> Data provided
──────
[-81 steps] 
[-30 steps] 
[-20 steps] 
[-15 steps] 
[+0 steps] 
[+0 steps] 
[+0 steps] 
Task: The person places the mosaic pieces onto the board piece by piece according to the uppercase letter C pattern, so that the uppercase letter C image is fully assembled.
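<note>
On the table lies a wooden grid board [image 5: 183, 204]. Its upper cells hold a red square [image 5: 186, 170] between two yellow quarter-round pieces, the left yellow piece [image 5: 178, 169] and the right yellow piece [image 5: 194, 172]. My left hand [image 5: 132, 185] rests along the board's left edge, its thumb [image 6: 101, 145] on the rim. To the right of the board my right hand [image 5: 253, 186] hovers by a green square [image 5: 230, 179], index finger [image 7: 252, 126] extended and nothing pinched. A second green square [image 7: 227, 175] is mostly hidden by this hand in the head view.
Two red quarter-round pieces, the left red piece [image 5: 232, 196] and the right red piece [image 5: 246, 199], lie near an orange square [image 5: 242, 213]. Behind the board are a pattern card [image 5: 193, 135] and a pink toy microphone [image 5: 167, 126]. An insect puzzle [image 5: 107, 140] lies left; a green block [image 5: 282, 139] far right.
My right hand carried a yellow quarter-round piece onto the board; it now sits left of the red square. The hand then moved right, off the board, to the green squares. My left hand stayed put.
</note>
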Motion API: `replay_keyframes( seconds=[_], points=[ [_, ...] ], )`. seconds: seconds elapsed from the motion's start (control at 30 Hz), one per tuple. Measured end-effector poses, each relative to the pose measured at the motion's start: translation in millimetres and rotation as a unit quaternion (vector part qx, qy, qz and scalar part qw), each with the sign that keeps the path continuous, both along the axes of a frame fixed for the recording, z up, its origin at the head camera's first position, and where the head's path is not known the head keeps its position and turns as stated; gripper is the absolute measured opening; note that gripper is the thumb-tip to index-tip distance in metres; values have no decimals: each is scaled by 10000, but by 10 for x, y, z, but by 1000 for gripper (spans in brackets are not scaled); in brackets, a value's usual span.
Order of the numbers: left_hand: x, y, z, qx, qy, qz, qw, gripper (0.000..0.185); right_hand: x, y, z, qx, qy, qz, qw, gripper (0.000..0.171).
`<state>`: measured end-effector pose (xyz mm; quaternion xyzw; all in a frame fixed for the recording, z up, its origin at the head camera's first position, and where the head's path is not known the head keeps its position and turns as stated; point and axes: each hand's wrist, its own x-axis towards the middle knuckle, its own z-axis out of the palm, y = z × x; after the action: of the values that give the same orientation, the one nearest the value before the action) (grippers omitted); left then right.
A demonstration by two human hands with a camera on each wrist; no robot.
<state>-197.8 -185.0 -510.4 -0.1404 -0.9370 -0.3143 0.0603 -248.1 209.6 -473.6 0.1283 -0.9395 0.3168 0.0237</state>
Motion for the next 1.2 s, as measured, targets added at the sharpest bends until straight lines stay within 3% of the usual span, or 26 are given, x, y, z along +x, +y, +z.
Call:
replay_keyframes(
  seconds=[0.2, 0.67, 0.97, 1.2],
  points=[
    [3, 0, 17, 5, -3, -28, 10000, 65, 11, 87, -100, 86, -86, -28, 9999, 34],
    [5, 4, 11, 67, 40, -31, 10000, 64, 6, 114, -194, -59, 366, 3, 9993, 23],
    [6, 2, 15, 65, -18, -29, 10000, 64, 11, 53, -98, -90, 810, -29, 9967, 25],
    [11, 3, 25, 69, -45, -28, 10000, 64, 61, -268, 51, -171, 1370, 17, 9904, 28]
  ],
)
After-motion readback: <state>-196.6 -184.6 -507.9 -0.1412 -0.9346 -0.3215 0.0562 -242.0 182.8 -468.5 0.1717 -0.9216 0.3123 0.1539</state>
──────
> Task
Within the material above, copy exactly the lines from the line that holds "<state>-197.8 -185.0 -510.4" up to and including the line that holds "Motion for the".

> Output for this task
<state>-197.8 -185.0 -510.4 -0.1404 -0.9370 -0.3143 0.0603 -248.1 209.6 -473.6 0.1283 -0.9395 0.3168 0.0237</state>
Motion for the next 1.2 s, as measured, targets added at the sharpest bends until straight lines stay within 3% of the usual span, or 26 are given, x, y, z along +x, +y, +z.

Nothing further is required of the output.